New York Mets fans will tell you that Mookie Wilson would have beaten Bill Buckner to the bag, regardless of the greatest error in baseball history. And that the glove Jesse Orosco flung upon closing out the 1986 World Series has still not returned to Earth.
They’ll tell you how manager Davey Johnson — the former Baltimore Orioles second baseman who made the final out to seal the 1969 World Series for New York — would go on to end the Mets’ ensuing 17-year title drought .
Mets’ history is as amazin’ as it is mind numbing; as miraculous as it is maddening.
[caption id="attachment_16123" align="alignright" width="185"] 1986 Roger Craig No. 111[/caption]
This summer marks the 50th and 30th anniversaries of two of Major League Baseball’s most dubious streaks — both of them inherently pure Mets-ian.
It was 50 years ago this August when Roger Craig (1986 Topps No. 111) snapped his 18-game losing streak with a 7-3 win over the Chicago Cubs at the Polo Grounds.

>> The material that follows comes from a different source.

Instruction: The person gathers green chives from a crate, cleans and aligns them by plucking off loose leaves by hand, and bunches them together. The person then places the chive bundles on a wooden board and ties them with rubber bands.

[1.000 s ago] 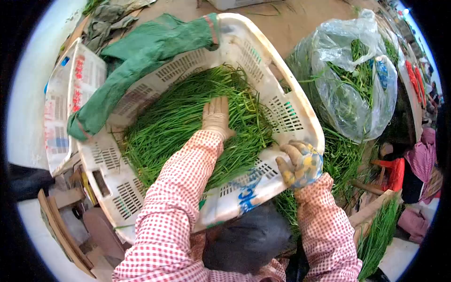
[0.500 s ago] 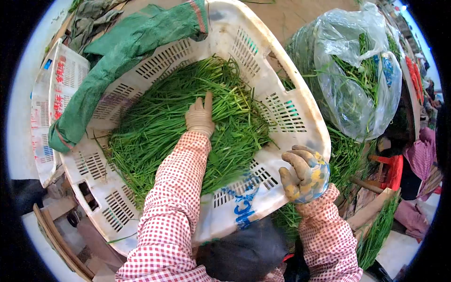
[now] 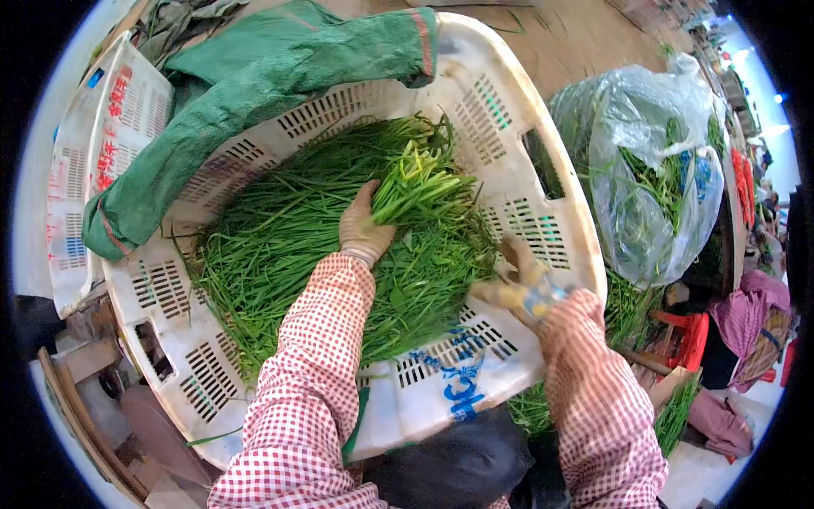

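Note:
In a yellowish glove, my left hand [image 3: 366, 227] is closed around a bunch of green chives [image 3: 417, 188], their pale cut ends pointing up and away from me. The bunch sits just above a heap of loose chives [image 3: 288, 229] inside a large white slotted plastic basket [image 3: 398, 407]. My right hand [image 3: 527, 284], in a stained, patterned glove, hovers over the basket's right inner wall. It is smeared by motion, but its thumb and fingers look apart with nothing between them.
Green woven cloth [image 3: 254, 110] drapes over the basket's far left rim. A clear plastic bag [image 3: 632, 229] of greens stands to the right, near a red stool [image 3: 685, 339]. Another white crate [image 3: 80, 187] is at the left, and more chives [image 3: 677, 416] lie at lower right.
My left hand has gone from reaching flat onto the heap to gripping a bunch of chives. My right hand has left the basket's rim and moved inward over it.

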Action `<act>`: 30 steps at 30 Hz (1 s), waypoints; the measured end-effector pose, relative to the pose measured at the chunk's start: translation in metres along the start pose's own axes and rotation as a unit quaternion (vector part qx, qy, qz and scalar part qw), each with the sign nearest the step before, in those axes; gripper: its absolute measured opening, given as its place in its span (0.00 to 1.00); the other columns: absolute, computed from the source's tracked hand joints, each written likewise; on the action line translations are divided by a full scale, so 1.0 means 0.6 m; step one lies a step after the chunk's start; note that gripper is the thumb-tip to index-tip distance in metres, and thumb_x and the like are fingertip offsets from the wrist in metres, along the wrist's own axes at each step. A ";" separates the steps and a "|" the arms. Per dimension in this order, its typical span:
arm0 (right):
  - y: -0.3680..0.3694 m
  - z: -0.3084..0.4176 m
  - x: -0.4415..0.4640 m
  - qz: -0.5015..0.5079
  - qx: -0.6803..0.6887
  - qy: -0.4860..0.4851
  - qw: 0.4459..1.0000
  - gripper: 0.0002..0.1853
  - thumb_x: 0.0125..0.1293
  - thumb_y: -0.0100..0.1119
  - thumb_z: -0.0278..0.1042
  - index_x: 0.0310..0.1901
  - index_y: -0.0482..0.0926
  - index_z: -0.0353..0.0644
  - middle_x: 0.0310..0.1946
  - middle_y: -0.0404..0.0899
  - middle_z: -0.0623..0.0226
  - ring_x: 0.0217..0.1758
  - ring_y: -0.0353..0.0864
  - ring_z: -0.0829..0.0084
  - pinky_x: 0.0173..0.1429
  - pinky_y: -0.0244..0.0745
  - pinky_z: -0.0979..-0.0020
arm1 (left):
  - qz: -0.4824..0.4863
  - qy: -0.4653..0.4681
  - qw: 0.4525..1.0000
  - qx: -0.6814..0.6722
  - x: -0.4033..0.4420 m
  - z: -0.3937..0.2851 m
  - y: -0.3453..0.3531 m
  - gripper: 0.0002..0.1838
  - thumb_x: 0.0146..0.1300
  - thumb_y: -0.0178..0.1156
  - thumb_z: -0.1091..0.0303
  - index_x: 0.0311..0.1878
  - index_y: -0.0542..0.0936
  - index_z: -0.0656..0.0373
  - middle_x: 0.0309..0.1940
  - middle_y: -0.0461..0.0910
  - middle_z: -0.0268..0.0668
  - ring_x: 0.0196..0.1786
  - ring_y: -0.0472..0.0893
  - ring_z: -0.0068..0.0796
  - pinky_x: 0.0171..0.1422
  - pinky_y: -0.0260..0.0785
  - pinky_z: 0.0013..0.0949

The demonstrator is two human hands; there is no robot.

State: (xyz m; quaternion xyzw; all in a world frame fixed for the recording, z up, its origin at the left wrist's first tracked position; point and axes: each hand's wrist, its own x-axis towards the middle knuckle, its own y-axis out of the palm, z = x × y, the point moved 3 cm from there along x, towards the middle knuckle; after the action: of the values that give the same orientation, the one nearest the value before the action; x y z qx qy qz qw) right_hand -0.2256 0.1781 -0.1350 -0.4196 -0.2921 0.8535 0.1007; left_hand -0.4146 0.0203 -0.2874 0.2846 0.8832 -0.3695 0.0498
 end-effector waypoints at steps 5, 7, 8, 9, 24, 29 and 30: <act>0.130 0.032 0.150 -0.065 0.265 0.034 0.961 0.65 0.41 0.76 0.55 0.71 0.42 0.30 0.69 0.54 0.41 0.74 0.53 0.53 0.76 0.48 0.61 | -0.090 0.061 0.994 -0.031 -0.020 0.027 0.014 0.41 0.49 0.69 0.71 0.66 0.62 0.58 0.52 0.78 0.44 0.54 0.78 0.38 0.58 0.71 0.33; 0.157 0.070 0.155 -0.100 0.305 -0.046 0.946 0.65 0.41 0.78 0.49 0.72 0.40 0.33 0.69 0.54 0.43 0.73 0.55 0.54 0.75 0.50 0.61 | -0.054 0.114 0.987 -0.103 -0.027 0.054 0.048 0.41 0.46 0.70 0.72 0.65 0.62 0.62 0.45 0.78 0.47 0.48 0.79 0.43 0.50 0.73 0.38; 0.163 0.086 0.144 -0.096 0.420 -0.069 0.900 0.62 0.44 0.78 0.45 0.72 0.42 0.37 0.66 0.60 0.49 0.70 0.59 0.59 0.72 0.55 0.61 | -0.070 0.173 0.982 0.010 -0.054 0.034 0.037 0.42 0.44 0.70 0.72 0.64 0.62 0.65 0.40 0.78 0.49 0.44 0.79 0.46 0.46 0.74 0.41; 0.182 0.078 0.155 -0.123 0.531 -0.073 0.836 0.56 0.47 0.77 0.41 0.72 0.47 0.42 0.62 0.66 0.57 0.64 0.66 0.63 0.67 0.62 0.62 | -0.067 0.167 0.984 0.009 -0.082 0.006 0.022 0.42 0.44 0.70 0.72 0.64 0.62 0.65 0.40 0.78 0.49 0.44 0.79 0.46 0.46 0.74 0.41; 0.141 0.023 0.165 -0.074 0.612 0.128 0.777 0.36 0.46 0.70 0.27 0.60 0.66 0.37 0.49 0.77 0.54 0.44 0.80 0.58 0.41 0.82 0.59 | -0.030 0.274 0.960 0.040 -0.101 -0.105 -0.103 0.31 0.52 0.64 0.66 0.60 0.68 0.63 0.50 0.76 0.51 0.56 0.74 0.51 0.63 0.66 0.41; 0.147 0.022 0.185 0.001 0.627 0.048 0.778 0.38 0.44 0.72 0.31 0.60 0.67 0.36 0.50 0.77 0.56 0.48 0.79 0.60 0.49 0.77 0.61 | -0.001 0.191 0.980 0.046 -0.039 -0.084 -0.046 0.36 0.52 0.62 0.70 0.66 0.62 0.63 0.54 0.73 0.59 0.64 0.66 0.53 0.72 0.58 0.45; 0.137 0.044 0.165 0.014 0.615 0.045 0.787 0.43 0.45 0.73 0.35 0.64 0.63 0.35 0.54 0.75 0.56 0.54 0.76 0.60 0.58 0.72 0.62 | 0.076 0.135 0.983 0.099 -0.053 -0.092 -0.030 0.34 0.52 0.61 0.71 0.65 0.63 0.63 0.52 0.74 0.58 0.62 0.69 0.53 0.69 0.61 0.45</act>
State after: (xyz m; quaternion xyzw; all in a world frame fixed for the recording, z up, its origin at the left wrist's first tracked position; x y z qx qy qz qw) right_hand -0.3021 0.1420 -0.2355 -0.3107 0.3054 0.8340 0.3386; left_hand -0.3910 0.0326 -0.2270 0.4020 0.8165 -0.4084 -0.0708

The Mets pitcher who aptly wore the No. 13 fell one loss shy of equaling Jack Nabors’ mark of futility. Nabors went 1-20 for the Philadelphia Athletics in 1912, including a run of 19-consective decisions in the loss column.
Craig had a long career in the Bigs, just not a very good one on the mound. He made the trip with the Dodgers when they moved from Brooklyn to Los Angeles, only to return to New York as a member of the original 1962 Mets. He led the National League is losses (24 and 22 losses) in 1962 and 1963, the year of his 18-game losing streak.
He finished the final three seasons of his 12-year-career with the Cardinals, Reds and Phillies. After going 10-14 over those three years, he hung up his spikes. Final career record: 74-89.
Thirty years later a pitcher named Anthony Young made Craig look like an All-Star. His name is Anthony Young and his name is synonymous with losing streaks. How the Mets righty was able to last six years in the Major, despite never winning more than four games in a season, is head scratching.
Between May 6, 1992 and July 24, 1993, Young lost a Major League history-worst 27 straight decisions. He lost 14 of them as a starter and blew an addition 13 in relief. He did convert 12 straight saves, spelling an injured closer John Franco, during the same period, but the losses are all anyone will ever remember.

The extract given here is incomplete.